_Task description_
Print, in exact form, the lines below from the one containing "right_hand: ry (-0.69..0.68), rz" through the one containing "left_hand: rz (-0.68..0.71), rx", and omit all others.

_Source material_

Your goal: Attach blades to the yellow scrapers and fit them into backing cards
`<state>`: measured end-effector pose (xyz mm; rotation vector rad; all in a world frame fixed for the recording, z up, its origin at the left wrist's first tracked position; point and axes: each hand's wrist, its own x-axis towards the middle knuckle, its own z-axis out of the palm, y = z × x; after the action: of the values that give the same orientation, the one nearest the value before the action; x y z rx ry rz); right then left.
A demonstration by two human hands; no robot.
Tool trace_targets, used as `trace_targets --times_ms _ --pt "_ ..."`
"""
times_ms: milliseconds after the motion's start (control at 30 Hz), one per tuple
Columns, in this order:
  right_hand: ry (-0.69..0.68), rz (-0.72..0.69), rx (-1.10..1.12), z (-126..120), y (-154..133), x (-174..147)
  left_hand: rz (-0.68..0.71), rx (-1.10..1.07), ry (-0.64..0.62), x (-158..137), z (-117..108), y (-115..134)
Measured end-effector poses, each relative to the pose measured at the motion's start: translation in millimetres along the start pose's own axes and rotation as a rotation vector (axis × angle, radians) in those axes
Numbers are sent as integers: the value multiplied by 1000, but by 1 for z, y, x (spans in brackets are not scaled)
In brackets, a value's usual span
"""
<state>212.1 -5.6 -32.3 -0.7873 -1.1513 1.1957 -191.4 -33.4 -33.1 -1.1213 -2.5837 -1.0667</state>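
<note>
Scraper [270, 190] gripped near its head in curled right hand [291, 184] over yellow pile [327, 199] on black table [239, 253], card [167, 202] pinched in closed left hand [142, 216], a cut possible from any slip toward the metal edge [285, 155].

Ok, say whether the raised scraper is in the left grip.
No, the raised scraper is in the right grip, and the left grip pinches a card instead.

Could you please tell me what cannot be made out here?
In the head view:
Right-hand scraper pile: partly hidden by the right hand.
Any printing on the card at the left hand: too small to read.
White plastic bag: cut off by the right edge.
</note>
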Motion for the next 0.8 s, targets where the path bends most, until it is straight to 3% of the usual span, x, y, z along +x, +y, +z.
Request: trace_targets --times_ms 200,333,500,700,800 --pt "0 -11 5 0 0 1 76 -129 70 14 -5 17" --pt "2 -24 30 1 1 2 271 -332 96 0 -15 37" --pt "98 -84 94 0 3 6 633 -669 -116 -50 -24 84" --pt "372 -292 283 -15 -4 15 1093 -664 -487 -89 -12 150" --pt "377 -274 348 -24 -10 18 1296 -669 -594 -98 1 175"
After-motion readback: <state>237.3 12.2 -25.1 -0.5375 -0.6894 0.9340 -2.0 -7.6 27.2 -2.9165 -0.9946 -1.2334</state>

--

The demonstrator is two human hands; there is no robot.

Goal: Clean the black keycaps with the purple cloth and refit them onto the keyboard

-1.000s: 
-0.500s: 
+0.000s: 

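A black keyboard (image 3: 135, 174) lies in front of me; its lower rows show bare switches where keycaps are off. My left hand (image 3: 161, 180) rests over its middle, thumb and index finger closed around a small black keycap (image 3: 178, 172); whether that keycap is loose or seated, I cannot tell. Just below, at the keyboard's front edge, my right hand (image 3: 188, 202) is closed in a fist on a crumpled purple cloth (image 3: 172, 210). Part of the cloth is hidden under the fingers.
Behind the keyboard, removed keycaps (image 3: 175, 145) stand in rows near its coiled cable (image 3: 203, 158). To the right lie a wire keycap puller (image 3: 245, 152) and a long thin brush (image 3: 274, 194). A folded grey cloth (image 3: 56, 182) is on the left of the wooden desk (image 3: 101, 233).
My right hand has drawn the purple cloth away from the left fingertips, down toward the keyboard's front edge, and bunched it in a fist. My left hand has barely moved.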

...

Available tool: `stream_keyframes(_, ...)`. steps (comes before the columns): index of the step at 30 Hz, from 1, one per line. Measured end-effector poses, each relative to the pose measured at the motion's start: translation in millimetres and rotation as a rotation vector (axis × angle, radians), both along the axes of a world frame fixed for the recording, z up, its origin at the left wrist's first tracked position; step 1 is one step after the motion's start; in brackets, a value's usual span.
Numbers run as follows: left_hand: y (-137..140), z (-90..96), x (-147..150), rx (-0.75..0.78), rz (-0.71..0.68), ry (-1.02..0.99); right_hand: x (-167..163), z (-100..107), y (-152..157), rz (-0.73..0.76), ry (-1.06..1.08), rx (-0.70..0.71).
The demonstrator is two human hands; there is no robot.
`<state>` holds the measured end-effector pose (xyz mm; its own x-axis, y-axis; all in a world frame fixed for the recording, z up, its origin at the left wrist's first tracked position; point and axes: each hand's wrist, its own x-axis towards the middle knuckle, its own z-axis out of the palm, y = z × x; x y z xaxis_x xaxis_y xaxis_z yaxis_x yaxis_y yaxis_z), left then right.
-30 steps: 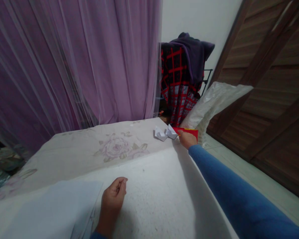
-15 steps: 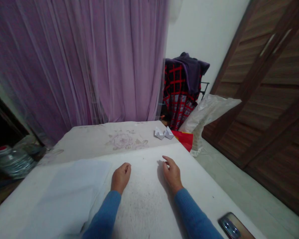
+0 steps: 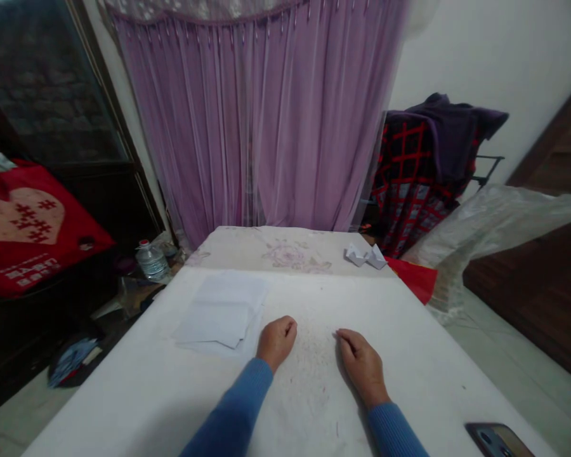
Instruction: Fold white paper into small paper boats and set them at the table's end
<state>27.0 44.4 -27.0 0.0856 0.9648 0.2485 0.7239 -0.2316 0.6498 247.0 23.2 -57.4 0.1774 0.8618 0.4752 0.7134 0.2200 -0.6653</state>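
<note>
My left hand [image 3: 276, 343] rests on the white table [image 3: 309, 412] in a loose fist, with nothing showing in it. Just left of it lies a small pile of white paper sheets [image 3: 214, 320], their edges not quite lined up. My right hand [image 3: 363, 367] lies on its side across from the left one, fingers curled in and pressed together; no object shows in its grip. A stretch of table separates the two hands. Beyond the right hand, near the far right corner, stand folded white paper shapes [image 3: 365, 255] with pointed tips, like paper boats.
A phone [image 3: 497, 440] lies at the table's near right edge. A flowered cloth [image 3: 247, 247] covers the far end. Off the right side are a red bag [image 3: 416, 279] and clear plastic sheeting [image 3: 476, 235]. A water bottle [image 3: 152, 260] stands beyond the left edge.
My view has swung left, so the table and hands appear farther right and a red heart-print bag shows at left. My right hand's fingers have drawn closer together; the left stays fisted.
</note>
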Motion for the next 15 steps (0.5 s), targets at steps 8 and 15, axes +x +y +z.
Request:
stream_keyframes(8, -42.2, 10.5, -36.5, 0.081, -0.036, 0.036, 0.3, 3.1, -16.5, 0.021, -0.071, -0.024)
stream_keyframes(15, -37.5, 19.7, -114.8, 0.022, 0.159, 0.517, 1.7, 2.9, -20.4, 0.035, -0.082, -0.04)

_Result_
  right_hand: ry (-0.69..0.68), rz (-0.72..0.69), rx (-1.10..1.12), z (-126..120), y (-154..133), x (-174..147)
  left_hand: rz (-0.68..0.71), rx (-1.10..1.07), ry (-0.64..0.62), x (-158..137), z (-117..108), y (-115..134)

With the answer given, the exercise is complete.